Gelişmiş toplumlarda kadınların eğitim hakkını erkeklerle eşit şekilde kullandığı iddia edilse de emperyalist-kapitalist devletlerde kadınların eğitim hakkını kullanımında eşitsizliğe maruz kaldığı görülmektedir. Ancak yarı sömürge, yarı feodal toplumlarda ise bu hakkın kullanımı çok daha baskıcı bir biçimde sınırlanmakta, baskı altına alınmakta, kadınların eğitim hakkı gasp edilmektedir. Her ne kadar içinde bulunduğumuz çağda ve gelişmiş birçok toplumda herkesin eğitim hakkından eşit faydalandığı iddia edilse gerçek yaşamda bu burjuva söylemlerin gerçekliği olmadığı açıktır. Japonya’da kadınların üniversitelerde ayrımcılığa maruz kalması buna örnektir. Almanya’da, İngiltere’de kadınların eğitim hayatında karşılaştıkları zorluklar bu gerçekliği ortaya koymaktadır. Eğitim hakkının kazanılması ve tüm toplumun eğitim hakkından yararlanması mücadelesine bakıldığında bunun doğrudan sınıflar mücadelesi ile ilişkili olduğunu, toplumsal gelişmenin bir ürünü olduğunu, sınıf mücadelesi içinde kazanılan bir hak olduğunu görmek mümkündür. Köleliğe karşı mücadele ile eğitim hakkının kazanımı arasındaki ilişki de bize bunu göstermektedir. Sonuçta her toplumsal gelişme ve özellikle de her toplumsal devrim bireylerin eşitliği bakımından da ilerlemeye yol açmıştır.

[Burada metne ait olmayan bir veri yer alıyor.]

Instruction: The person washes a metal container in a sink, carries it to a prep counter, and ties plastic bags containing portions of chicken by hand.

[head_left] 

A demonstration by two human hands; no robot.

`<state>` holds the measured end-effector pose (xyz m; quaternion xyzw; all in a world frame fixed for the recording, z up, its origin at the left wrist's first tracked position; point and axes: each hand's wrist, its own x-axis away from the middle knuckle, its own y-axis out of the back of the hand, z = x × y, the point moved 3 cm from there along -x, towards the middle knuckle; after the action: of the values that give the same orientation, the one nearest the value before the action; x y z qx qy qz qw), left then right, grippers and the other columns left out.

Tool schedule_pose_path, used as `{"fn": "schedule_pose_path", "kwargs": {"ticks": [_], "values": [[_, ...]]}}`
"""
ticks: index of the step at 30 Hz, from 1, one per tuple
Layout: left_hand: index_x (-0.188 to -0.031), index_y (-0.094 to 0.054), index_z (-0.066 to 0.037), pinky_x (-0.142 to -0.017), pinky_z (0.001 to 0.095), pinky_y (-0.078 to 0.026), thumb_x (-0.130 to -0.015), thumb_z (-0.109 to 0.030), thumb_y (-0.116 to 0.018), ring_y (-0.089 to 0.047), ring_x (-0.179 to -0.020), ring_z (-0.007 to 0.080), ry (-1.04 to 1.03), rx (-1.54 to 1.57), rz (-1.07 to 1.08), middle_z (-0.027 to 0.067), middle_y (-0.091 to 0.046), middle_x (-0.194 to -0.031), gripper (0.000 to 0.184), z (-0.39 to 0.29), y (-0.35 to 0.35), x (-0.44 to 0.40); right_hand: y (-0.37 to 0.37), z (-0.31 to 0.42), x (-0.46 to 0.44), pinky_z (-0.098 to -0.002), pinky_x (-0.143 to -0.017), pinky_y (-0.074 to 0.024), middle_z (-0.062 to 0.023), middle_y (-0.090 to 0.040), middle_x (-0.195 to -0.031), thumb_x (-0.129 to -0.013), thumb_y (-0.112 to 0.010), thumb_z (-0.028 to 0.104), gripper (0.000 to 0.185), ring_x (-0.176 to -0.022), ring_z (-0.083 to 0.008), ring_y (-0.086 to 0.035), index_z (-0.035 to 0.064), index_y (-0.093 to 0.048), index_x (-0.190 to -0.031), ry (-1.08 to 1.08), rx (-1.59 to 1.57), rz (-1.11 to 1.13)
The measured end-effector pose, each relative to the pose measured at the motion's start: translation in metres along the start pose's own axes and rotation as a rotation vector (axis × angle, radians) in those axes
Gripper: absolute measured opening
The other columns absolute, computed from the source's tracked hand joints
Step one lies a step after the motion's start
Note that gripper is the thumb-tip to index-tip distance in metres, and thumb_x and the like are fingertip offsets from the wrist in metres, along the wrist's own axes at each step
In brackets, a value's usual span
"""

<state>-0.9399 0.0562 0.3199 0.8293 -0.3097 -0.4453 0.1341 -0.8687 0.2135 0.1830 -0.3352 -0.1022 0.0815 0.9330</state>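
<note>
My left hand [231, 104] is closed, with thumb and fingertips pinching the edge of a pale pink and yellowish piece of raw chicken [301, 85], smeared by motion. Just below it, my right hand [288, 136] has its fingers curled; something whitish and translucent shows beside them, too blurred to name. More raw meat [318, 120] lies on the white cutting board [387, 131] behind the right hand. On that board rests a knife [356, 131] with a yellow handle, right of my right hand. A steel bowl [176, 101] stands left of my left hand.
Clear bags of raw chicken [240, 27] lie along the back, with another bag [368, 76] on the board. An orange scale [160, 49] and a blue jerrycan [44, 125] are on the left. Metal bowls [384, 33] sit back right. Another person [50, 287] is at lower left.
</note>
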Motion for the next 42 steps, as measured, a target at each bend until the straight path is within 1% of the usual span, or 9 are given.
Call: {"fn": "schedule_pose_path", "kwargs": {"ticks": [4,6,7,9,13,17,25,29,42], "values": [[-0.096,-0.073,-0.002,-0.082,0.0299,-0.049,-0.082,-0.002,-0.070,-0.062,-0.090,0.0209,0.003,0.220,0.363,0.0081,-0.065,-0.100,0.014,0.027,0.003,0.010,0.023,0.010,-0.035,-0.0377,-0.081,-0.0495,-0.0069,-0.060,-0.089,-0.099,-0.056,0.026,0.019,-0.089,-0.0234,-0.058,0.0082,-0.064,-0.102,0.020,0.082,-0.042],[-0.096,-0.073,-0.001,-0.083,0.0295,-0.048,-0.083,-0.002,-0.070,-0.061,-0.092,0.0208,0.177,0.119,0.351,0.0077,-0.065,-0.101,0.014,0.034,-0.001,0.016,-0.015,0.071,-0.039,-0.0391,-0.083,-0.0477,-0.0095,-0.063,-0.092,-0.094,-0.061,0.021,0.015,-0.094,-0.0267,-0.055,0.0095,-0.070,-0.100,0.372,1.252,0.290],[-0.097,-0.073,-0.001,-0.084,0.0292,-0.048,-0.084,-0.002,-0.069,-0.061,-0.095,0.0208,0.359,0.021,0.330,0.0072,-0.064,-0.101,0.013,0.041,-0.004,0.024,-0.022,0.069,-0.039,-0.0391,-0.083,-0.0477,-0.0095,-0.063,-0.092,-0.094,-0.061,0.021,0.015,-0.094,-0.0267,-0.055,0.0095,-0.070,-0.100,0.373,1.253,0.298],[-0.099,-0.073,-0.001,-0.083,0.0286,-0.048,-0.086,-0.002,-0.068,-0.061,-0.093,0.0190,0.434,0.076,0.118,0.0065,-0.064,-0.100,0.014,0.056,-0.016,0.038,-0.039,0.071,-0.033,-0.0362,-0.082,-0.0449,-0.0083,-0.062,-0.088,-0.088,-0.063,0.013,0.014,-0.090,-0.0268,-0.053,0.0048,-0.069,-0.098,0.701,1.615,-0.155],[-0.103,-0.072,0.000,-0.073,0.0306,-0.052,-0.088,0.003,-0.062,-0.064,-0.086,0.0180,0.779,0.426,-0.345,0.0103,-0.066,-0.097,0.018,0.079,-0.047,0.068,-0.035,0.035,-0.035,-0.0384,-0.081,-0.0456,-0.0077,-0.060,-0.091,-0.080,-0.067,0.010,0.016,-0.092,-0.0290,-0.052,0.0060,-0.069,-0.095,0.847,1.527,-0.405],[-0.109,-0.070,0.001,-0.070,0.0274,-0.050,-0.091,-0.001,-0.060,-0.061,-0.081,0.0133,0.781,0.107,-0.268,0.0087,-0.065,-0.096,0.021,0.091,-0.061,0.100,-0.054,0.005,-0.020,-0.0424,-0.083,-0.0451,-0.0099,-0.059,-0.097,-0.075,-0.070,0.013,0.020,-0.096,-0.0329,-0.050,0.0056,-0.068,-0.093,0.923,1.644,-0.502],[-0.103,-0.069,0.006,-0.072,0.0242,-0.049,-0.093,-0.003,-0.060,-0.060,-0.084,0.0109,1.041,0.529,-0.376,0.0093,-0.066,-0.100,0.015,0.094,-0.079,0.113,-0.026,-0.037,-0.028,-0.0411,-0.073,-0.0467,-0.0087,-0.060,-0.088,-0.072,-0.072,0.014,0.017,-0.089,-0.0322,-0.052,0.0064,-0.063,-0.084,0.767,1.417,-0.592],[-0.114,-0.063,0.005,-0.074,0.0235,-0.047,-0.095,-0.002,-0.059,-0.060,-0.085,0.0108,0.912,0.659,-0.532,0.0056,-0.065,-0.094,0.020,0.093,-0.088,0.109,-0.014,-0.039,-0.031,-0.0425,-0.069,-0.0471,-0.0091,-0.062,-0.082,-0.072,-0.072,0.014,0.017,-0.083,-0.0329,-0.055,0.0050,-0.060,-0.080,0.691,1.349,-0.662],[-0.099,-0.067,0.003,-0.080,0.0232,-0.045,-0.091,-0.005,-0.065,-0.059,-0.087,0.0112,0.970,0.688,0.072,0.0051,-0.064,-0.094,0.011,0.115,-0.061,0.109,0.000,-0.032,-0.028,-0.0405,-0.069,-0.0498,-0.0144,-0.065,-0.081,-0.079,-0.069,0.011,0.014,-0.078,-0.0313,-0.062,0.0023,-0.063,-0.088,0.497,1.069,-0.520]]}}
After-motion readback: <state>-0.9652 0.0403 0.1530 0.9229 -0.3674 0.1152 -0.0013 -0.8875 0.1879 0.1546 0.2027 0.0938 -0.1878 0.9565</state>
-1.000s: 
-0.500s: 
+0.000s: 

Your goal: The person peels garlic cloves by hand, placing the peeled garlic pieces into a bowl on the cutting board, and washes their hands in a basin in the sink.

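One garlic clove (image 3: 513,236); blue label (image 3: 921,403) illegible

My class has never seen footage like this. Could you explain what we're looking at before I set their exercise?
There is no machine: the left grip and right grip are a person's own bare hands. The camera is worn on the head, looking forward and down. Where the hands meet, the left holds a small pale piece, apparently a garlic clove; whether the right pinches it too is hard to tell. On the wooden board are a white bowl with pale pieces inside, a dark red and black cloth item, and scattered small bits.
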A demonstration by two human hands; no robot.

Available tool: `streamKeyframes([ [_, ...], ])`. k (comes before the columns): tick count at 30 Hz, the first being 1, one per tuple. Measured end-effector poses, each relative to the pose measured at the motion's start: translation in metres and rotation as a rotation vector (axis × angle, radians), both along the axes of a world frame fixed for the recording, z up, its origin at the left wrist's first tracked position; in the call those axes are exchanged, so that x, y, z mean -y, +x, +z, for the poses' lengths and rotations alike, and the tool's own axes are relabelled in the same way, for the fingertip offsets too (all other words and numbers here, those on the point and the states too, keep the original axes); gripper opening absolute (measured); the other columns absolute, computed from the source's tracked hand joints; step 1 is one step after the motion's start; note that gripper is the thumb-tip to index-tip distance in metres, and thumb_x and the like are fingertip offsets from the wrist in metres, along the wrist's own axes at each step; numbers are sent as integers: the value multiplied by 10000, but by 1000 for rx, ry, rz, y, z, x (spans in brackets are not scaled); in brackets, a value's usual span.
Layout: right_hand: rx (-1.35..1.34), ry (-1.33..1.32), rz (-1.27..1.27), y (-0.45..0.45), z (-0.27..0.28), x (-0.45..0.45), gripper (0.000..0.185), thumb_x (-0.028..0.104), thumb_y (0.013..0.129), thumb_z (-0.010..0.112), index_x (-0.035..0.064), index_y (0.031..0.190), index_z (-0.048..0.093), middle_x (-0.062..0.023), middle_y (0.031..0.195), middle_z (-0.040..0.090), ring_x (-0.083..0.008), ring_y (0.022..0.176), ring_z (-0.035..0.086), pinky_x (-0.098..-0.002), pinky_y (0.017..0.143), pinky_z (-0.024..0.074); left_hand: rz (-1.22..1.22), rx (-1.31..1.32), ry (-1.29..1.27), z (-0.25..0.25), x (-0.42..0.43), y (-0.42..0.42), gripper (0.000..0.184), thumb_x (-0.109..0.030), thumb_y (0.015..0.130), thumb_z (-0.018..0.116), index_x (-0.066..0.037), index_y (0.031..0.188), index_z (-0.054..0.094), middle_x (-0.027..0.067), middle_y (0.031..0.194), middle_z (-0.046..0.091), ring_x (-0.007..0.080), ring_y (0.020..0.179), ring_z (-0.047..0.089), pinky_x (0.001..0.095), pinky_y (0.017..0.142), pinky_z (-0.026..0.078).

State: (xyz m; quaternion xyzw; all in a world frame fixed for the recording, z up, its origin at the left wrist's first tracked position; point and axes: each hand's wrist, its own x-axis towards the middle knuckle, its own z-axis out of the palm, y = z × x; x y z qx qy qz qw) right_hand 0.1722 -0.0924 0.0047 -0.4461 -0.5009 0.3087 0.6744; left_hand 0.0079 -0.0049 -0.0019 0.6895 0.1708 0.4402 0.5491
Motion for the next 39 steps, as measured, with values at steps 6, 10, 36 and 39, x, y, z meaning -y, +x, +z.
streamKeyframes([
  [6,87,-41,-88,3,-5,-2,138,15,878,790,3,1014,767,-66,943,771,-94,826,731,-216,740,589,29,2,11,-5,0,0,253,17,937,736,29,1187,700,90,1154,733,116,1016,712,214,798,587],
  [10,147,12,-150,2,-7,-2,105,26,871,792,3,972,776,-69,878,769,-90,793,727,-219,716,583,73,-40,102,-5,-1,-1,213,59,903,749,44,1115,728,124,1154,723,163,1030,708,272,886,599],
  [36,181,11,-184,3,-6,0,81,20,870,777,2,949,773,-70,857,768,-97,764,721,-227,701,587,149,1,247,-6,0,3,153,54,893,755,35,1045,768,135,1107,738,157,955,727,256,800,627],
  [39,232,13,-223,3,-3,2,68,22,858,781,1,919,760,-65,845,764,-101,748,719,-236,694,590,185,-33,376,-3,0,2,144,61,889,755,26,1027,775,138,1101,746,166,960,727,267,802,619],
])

Edinilen hakların her birey için gerçekleşebilir olması insanlığın gelişen olanaklarıyla ilgili olduğu ölçüde eşitliği de daha mümkün kılmıştır ve eğitim hakkı bu noktada bireylerin eşitlenmesi bağlamında önemli bir özelliğe sahiptir.

Eğitim hakkı 19. yüzyıla kadar yalnız yönetimi elinde tutan soylulara ve varlıklılara tanınırken, halkın eğitilmesi düşüncesi 1789 Fransa Devrimi ile başlamıştır. Bunun dışında eğitim hakkı birçok uluslararası anlaşma ile tanımlanmış çeşitli devletler bu anlaşmalara taraf olarak eğitim hakkını tanımıştır. Eğitim hakkı, Birleşmiş Milletlerce benimsenen İnsan Hakları Evrensel Bildirgesinde, Birleşmiş Milletler Eğitim, Bilim, Kültür Örgütü’nün (UNESCO) ve Avrupa Konseyi’nin temel ilkelerinde, İnsan Hakları Helsinki Son Senedi’nde, Paris Antlaşması’nda iş birliği konferansın belgelerinde yer almıştır. Bunun yanı sıra eğitim sistemi devletin geleceğini garantiye alması için en önemli ideolojik aygıtlarından biridir. Hâkim sınıflar, eğitim kurumlarıyla egemen olan ideolojilerini toplumlara aktarılmasını sağlayarak toplumsal cinsiyet rollerini, kültürel değerleri de kendi ideolojilerine göre şekillendirirler, halkı burjuva sınıfın ideolojik formasyonu ile “eğitirler.” Mevcut eğitim sistemi pratikten uzak, ezbere dayalı, bilimsel olmayan idealist niteliğiyle ve metafizik yöntemi hâkim kılan yapısıyla bilimsellikten uzaktır. Bununla birlikte bu nitelikteki eğitime ulaşım da eşitsizdir. Bireyin ideolojik, felsefi, sosyolojik vb. gelişimini esas almayan eğitimin topluma gerçek bilimsel bilgi vermesi zaten mümkün olmamakla birlikte toplumsal yaşamı sınıflı toplum gerçekliğine uyumlu hale getirme noktasında işlev görmektedir.